The day of the agricultural show has arrived, and the town is in a pleasant tumult. Emma is walking arm in arm with Monsieur Rodolphe, who is admiring her inscrutable profile. They walk though a meadow, busy with people, goods, and animals, and Rodolphe flirts with Emma by disparaging other conventional women and by describing his melancholy. His tone is carefully calculated to inspire admiration. He goes on to imply that he is in need of a beloved to whom he could devote all his time and energy. Emma is torn between pleasure and skepticism.
Even though Rodolphe, in his world-weary way, feels that he deciphered Emma the instant he saw her, his attraction is to the inscrutable in her. Love does not sit easily with absolute comprehension. Whatever real love Rodolphe may feel, he suppresses by being distant and calculating. He easily imitates Emma’s preferred language of sentimental abstraction in order to feign emotional closeness.
A councillor arrives to say that the county prefect will not be attending the show. Rodolphe takes Emma to the empty town hall, so that they can observe the festivities in private. The councillor makes a fatuous speech about patriotism and national prosperity. Meanwhile, Rodolphe talks to Emma about the turmoil of the soul and implies that happiness can only be found in true love. As the speaker talks of duty, Rodolphe declares that one’s only duty is to beauty and happiness. Emma struggles against Rodolphe’s words, but the crowd gathered around the councillor is completely mesmerized.
The councillor’s words are interwoven with Rodolphe’s for sarcastic emphasis: both speeches are empty, frothy rhetoric. Both men are using the power of words not to communicate something they believe to be true, but to manipulate the listener or listeners. Their speeches are rhetoric because they use abstractions to appeal to grand emotions, but without reference to fact, or to the complexity and confusion of actual life.
Rodolphe continues to talk imploringly of love. As Emma looks at him, noting the color of his eyes and the smell of his hair, she remembers the Viscount and the clerk, and feels everything blurring together. Her sensory impressions of Rodolphe “[go] down deep into her past desires.” The second speaker exalts labor and agriculture; Rodolphe praises fate for bring them together, and takes Emma’s hand. As he talks to her directly of his love, the speaker is announcing prizes for farming, manure, and swine.
This scene juxtaposes the vulgar and the sublime: swine, and love. It’s a technique quite directly modeled on Don Quixote, but used to different effect. Cervantes employs this technique to show that the vulgar and the sublime, the low and the high, happily coexist in every part of life. For Cervantes, that coexistence is quite beautiful. Flaubert finds it disgusting and deflating.

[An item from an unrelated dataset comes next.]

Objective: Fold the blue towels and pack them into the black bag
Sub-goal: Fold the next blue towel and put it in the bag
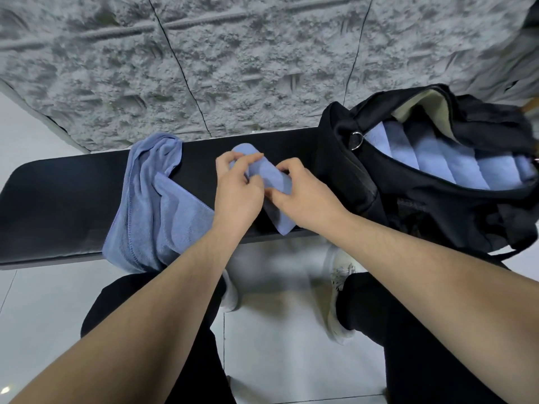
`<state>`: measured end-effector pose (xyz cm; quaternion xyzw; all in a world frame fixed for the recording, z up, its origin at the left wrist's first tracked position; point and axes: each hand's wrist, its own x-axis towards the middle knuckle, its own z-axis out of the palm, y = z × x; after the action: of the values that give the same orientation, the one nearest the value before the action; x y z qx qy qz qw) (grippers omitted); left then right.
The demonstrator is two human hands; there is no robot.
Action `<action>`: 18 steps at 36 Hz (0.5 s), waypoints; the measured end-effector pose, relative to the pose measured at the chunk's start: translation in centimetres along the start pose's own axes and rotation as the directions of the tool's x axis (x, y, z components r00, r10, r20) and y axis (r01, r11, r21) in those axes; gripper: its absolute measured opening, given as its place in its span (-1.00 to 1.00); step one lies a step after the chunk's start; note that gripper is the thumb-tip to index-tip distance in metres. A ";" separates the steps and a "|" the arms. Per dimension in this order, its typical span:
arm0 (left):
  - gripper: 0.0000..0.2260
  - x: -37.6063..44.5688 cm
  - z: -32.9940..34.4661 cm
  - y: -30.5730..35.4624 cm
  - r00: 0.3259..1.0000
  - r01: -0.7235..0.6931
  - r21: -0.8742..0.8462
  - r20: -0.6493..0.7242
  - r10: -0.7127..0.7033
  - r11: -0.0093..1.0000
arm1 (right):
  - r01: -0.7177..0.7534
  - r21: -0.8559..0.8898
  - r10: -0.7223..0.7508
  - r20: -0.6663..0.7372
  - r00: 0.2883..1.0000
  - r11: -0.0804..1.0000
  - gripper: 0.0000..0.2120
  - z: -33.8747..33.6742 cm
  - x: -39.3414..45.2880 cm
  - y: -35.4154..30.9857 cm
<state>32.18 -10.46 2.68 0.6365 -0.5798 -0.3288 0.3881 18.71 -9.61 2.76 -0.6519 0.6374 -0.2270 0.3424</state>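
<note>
A rolled blue towel [269, 173] lies across the middle of the black bench [58, 199]. My left hand [237, 185] pinches its far end with curled fingers. My right hand [303, 191] grips the roll from the right side. One corner of that towel hangs over the bench's front edge. A loose, crumpled blue towel [148, 199] drapes over the bench to the left of my hands. The black bag [379, 182] stands open on the bench's right end, with several rolled blue towels [431, 158] lined up inside it.
A grey rough-textured wall [233, 68] runs right behind the bench. Below the bench are white floor tiles [277, 360], my dark trouser legs and a white shoe [338, 278]. A metal ring [356, 141] hangs at the bag's opening.
</note>
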 end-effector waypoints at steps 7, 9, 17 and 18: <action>-0.76 -0.8 0.4 1.4 0.966 0.227 -0.213 -0.072 -0.247 0.950 | 0.049 -0.006 -0.049 -0.054 0.997 0.999 -0.55 0.0 -2.0 -0.4; -0.70 -1.0 0.5 1.5 0.955 0.260 -0.292 -0.061 -0.289 0.921 | 0.066 -0.019 -0.067 -0.067 0.995 0.998 -0.52 0.0 -2.6 -0.5; -0.50 -2.7 0.7 2.5 0.894 0.378 -0.579 0.026 -0.448 0.722 | 0.173 -0.098 -0.186 -0.134 0.973 0.980 -0.52 0.9 -5.4 -1.6; -0.49 -2.8 0.6 2.7 0.884 0.392 -0.609 0.041 -0.466 0.689 | 0.184 -0.101 -0.197 -0.141 0.970 0.978 -0.53 0.9 -5.8 -1.7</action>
<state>30.04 -7.80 4.71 0.6155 -0.2558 -0.5391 0.5149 20.03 -3.86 4.22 -0.7055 0.6052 -0.2793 0.2409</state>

An old farmer named Catherine Leroux receives a medal for fifty-four years of labor. She is deeply worn and calloused, with the “wordless placid state of being” of the animals in her care. She is stunned by the crowd, and barely manages to receive her award. Rodolphe takes Emma home, thinking intensely about her beauty and charm. The town celebrates the end of the fair with a messy banquet. The chapter ends by citing Homais’s sugary, overblown description of the event, printed in a local newspaper.
Catherine Leroux, who is “wordless,” acts as a counterpart to the rhetoricians in this scene: the councillor, Rodolphe, and Homais. She also doesn’t possess any physical beauty (which people like Emma use to manipulate others, as a sort visual rhetoric). She is not trying to create any sort of impression, and so seems both transparent and irreducible—she is who she is, for all to see.